Браун снял с него мокрую одежду, словно раздевая ребенка. Как по волшебству в руках у него появилось полотенце, с помощью которого он стал растирать Хорнблауэра: тот чувствовал, как при прикосновениях грубой материи кровь снова начала циркулировать в его жилах. Браун помог Хорнблауэру натянуть через голову ночную рубашку, и наклонился, чтобы растереть ему ноги. В утомленном мозге Хорнблауэра промелькнула мысль об удивительной эффективности Брауна. Браун достигал успеха во всем, к чему прикладывал руки: мог вязать узлы и сплеснивать концы, мог управлять парой лошадей, выстругать модель корабля для Ричарда, и служить для ребенка наставником и нянькой, управиться с колесом и ощипать гуся, раздеть уставшего человека, и — что не менее важно — знать, когда нужно перестать высказывать слова утешения и оставить его, накрытого одеялами, лежать одного, не сопровождая это глупыми или раздражающими пожеланиями спокойного сна. Прежде чем усталость окончательно заставила Хорнблауэра провалится в сон, череда беспорядочных мыслей привела его к выводу, что Браун является гораздо более полезным членом общества, чем сам Хорнблауэр. Если бы Браун в детстве имел возможность изучить грамоту и геометрию, как Хорнблауэр, и если бы ему представился шанс оказаться на квартердеке в качестве королевского кадета, вместо того, чтобы попасть под вербовку и очутиться на нижней палубе, он сейчас, возможно, был бы капитаном.

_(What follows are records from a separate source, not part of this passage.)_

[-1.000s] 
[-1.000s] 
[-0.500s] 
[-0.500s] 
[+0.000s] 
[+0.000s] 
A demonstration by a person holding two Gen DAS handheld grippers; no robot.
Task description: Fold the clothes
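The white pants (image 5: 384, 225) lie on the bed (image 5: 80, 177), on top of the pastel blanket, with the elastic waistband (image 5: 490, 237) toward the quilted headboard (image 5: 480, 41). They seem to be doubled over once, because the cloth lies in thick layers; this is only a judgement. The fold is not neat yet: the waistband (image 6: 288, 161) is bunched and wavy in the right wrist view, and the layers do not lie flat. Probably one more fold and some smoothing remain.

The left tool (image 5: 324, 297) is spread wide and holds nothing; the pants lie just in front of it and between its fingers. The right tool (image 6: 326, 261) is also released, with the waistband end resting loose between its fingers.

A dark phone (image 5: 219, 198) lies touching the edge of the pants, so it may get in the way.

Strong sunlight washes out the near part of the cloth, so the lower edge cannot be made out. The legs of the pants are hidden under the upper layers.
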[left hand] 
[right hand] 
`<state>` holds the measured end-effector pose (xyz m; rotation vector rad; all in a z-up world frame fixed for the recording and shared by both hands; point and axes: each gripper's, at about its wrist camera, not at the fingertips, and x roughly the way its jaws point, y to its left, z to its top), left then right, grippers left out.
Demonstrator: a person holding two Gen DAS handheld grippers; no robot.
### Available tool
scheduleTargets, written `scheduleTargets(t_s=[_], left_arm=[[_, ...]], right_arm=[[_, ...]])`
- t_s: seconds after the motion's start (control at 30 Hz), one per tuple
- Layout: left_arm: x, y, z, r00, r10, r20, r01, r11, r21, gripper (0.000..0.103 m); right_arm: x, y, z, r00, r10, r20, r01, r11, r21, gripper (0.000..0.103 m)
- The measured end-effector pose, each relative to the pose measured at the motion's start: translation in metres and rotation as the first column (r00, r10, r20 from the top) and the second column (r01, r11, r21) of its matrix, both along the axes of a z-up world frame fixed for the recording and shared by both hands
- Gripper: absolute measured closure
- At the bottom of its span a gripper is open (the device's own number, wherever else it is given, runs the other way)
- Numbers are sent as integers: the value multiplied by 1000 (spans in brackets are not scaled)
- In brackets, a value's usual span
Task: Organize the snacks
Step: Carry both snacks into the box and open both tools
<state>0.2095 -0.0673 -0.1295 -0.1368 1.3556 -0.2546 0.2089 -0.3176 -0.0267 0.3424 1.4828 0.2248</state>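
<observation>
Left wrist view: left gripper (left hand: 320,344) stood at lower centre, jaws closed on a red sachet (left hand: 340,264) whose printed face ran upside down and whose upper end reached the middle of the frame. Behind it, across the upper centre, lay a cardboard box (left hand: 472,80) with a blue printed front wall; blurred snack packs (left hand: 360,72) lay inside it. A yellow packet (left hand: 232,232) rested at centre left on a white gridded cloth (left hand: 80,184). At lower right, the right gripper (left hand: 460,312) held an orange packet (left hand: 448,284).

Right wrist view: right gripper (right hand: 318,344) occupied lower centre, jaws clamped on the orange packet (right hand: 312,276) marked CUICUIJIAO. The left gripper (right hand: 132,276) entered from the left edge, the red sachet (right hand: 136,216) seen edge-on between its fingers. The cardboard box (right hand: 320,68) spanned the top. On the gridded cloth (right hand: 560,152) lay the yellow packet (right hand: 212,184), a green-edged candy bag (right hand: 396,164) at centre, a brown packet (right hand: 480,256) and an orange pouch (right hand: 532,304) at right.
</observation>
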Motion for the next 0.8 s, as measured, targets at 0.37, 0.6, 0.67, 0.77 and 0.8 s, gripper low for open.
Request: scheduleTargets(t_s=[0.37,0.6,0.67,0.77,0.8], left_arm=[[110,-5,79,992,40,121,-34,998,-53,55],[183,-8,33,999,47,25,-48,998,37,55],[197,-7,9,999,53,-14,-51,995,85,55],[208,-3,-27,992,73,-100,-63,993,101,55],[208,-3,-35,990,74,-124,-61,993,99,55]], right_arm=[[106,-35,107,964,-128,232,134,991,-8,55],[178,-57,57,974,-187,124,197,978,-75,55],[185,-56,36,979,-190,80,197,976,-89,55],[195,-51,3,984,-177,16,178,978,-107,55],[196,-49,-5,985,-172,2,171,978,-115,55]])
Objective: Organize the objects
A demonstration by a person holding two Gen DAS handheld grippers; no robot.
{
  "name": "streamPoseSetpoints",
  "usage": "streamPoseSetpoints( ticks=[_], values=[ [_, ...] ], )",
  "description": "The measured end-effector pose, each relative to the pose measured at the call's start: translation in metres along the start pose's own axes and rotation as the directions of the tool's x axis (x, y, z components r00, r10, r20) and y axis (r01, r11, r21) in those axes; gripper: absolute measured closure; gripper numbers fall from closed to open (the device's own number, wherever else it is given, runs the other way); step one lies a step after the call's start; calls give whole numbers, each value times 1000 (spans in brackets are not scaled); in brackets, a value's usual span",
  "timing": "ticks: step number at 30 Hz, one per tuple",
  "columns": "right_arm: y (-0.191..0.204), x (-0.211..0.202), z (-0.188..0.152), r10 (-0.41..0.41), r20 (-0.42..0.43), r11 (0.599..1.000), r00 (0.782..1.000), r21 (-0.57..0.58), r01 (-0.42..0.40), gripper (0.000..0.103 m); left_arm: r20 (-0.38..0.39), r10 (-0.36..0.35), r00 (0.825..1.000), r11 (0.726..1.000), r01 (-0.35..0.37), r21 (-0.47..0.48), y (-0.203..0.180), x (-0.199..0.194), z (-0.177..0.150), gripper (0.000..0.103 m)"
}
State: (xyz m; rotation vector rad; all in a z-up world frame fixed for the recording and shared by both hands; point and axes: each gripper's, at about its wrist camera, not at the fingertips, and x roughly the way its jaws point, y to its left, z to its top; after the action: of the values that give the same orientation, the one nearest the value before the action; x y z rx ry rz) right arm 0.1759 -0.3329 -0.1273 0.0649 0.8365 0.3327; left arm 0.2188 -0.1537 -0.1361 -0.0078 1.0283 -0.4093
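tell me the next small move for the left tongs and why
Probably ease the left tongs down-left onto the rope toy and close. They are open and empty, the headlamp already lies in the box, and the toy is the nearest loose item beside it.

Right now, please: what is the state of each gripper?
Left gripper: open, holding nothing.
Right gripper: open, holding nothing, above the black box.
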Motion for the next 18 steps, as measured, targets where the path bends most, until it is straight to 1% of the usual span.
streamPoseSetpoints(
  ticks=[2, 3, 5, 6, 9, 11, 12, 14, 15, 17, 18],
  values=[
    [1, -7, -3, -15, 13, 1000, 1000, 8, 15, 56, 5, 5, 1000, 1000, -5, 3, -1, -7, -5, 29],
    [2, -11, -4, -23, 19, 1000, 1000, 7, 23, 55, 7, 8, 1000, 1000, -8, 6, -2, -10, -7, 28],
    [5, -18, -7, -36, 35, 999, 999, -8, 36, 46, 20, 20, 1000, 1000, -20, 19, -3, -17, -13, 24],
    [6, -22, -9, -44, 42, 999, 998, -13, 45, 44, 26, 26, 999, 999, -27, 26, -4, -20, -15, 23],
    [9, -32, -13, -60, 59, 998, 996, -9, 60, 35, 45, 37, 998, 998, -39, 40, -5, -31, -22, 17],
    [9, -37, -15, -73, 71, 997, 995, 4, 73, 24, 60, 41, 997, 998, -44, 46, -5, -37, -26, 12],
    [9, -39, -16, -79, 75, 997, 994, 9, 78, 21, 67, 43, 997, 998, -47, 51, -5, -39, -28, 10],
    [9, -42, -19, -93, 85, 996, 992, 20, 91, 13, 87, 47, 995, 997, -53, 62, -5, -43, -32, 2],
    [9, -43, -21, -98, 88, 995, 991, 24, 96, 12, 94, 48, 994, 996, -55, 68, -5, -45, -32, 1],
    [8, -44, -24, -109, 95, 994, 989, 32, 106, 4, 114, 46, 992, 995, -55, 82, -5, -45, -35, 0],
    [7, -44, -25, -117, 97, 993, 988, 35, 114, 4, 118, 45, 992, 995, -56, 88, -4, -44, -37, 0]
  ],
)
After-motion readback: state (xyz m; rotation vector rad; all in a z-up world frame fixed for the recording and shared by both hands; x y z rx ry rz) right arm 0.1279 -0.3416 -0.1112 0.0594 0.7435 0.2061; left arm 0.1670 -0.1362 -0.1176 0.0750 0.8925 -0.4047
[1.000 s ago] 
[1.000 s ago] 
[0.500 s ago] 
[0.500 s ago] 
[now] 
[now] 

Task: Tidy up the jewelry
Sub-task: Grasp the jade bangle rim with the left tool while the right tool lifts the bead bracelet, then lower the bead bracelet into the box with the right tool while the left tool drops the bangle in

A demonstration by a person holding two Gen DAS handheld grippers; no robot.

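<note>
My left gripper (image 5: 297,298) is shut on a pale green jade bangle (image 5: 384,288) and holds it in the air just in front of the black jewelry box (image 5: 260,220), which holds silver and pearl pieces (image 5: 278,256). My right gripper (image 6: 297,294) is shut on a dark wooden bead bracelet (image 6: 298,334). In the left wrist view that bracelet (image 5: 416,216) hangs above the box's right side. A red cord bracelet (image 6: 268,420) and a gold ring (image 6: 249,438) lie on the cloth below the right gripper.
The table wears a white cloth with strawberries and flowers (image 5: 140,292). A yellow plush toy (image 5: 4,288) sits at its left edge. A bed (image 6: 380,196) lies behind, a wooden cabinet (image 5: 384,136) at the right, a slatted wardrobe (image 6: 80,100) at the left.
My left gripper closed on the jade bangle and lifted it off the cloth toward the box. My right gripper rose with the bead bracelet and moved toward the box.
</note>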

Что примечательно, при мысли о Брауне даже тень зависти не омрачила мысли Хорнблауэра, он в эту минуту он был настроен настолько благодушно, что мог восхищаться, не испытывая досады. Придет время, когда Браун составит счастье какой-нибудь женщине, став ее мужем, до тех пор, пока в пределах досягаемости не появится другая женщина. При этой мысли Хорнблауэр усмехнулся, и, все еще улыбаясь, погрузился в сон, несмотря на морскую болезнь и раскачивания «Порта Коэльи» на резких волнах.